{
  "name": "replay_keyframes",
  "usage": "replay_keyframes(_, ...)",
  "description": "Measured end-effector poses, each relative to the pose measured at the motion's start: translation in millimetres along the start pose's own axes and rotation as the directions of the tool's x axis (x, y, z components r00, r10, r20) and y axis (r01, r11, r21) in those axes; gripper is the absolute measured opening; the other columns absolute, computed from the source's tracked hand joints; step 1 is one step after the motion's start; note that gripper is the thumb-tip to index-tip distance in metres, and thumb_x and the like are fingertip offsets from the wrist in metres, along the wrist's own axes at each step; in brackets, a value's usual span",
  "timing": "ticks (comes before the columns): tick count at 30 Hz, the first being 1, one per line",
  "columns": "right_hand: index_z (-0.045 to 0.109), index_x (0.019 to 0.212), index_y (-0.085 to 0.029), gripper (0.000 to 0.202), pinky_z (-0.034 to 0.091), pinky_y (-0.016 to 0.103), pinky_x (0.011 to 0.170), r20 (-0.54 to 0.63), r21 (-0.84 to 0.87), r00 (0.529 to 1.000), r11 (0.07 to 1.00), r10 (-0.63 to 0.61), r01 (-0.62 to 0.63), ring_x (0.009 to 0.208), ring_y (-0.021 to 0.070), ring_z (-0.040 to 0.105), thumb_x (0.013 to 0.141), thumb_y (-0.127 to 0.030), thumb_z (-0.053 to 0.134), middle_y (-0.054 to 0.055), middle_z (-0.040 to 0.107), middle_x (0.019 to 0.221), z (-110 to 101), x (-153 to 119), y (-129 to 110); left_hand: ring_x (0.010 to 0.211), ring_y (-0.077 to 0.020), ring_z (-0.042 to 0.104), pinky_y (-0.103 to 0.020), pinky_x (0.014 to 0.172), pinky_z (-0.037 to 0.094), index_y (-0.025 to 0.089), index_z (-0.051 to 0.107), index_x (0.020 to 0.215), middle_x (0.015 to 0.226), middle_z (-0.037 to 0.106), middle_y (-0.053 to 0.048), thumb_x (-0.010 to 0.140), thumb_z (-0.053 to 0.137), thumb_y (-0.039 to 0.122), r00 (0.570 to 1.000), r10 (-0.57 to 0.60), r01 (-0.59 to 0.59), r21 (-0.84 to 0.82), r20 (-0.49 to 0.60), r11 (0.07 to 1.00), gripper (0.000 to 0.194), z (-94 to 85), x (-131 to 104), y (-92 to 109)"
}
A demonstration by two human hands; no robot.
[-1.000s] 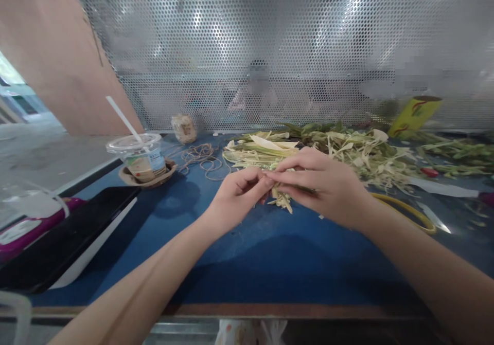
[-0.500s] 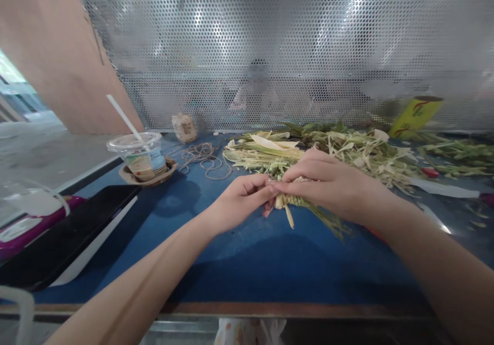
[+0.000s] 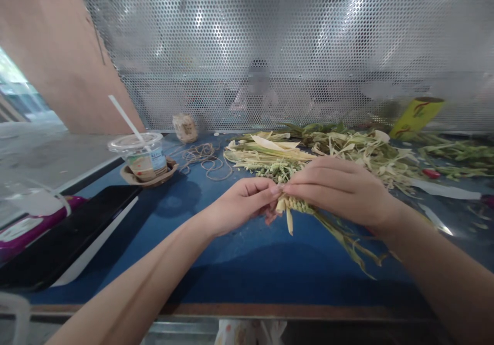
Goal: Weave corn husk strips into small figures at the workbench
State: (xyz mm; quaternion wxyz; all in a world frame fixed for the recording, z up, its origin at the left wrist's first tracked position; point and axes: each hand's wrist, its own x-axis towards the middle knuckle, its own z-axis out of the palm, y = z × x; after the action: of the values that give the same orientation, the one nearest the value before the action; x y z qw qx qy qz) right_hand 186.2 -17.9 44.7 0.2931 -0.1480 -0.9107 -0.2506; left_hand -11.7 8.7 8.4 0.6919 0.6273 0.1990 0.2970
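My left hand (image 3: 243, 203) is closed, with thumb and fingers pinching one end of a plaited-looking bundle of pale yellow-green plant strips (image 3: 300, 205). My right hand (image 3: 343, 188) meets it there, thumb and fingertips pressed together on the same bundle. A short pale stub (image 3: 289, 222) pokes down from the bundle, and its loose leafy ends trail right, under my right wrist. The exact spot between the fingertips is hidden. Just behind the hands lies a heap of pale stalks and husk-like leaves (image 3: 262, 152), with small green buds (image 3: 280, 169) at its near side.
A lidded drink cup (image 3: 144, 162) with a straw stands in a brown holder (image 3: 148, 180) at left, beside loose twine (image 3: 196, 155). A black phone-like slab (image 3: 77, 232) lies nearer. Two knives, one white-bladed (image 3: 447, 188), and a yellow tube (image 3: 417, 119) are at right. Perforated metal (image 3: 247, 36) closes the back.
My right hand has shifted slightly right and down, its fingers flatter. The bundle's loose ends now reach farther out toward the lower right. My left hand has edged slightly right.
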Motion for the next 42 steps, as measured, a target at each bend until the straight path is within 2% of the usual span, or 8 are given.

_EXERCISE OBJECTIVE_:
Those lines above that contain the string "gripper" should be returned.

_RESPONSE TO THE TASK_:
  "description": "Measured end-effector poses, each relative to the pose measured at the motion's start: translation in millimetres along the start pose's own axes and rotation as the directions of the tool's x axis (x, y, z components r00, r10, r20) and y axis (r01, r11, r21) in those axes; gripper is the absolute measured opening; the other columns absolute, computed from the source's tracked hand joints; step 1 is one step after the motion's start; note that gripper is the thumb-tip to index-tip distance in metres, and thumb_x and the like are fingertip offsets from the wrist in metres, along the wrist's own axes at each step; in brackets, a value's usual span",
  "columns": "right_hand: index_z (-0.045 to 0.109), index_x (0.019 to 0.212), index_y (-0.085 to 0.029), gripper (0.000 to 0.202), pinky_z (-0.034 to 0.091), pinky_y (-0.016 to 0.103), pinky_x (0.011 to 0.170), r20 (-0.54 to 0.63), r21 (-0.84 to 0.87), r00 (0.529 to 1.000), r11 (0.07 to 1.00), r10 (-0.63 to 0.61), r01 (-0.62 to 0.63), ring_x (0.009 to 0.208), ring_y (-0.021 to 0.070), ring_z (-0.040 to 0.105), thumb_x (0.013 to 0.141), thumb_y (-0.127 to 0.030), thumb_z (-0.053 to 0.134), middle_y (-0.054 to 0.055), middle_z (-0.040 to 0.107), middle_x (0.019 to 0.221), z (-110 to 101), x (-153 to 119), y (-129 to 110); left_hand: ring_x (0.010 to 0.211), ring_y (-0.077 to 0.020), ring_z (-0.042 to 0.104), pinky_y (-0.103 to 0.020), pinky_x (0.014 to 0.172), pinky_z (-0.037 to 0.094), index_y (-0.025 to 0.089), index_z (-0.051 to 0.107), index_x (0.020 to 0.215), middle_x (0.015 to 0.226), middle_z (-0.037 to 0.106), middle_y (-0.053 to 0.048), thumb_x (-0.010 to 0.140), thumb_z (-0.053 to 0.137), thumb_y (-0.039 to 0.122), r00 (0.570 to 1.000), r10 (-0.57 to 0.60), r01 (-0.59 to 0.59), r21 (-0.84 to 0.82), r20 (-0.49 to 0.60), r11 (0.07 to 1.00), gripper (0.000 to 0.194), z (-94 to 85), x (-131 to 104), y (-92 to 109)"

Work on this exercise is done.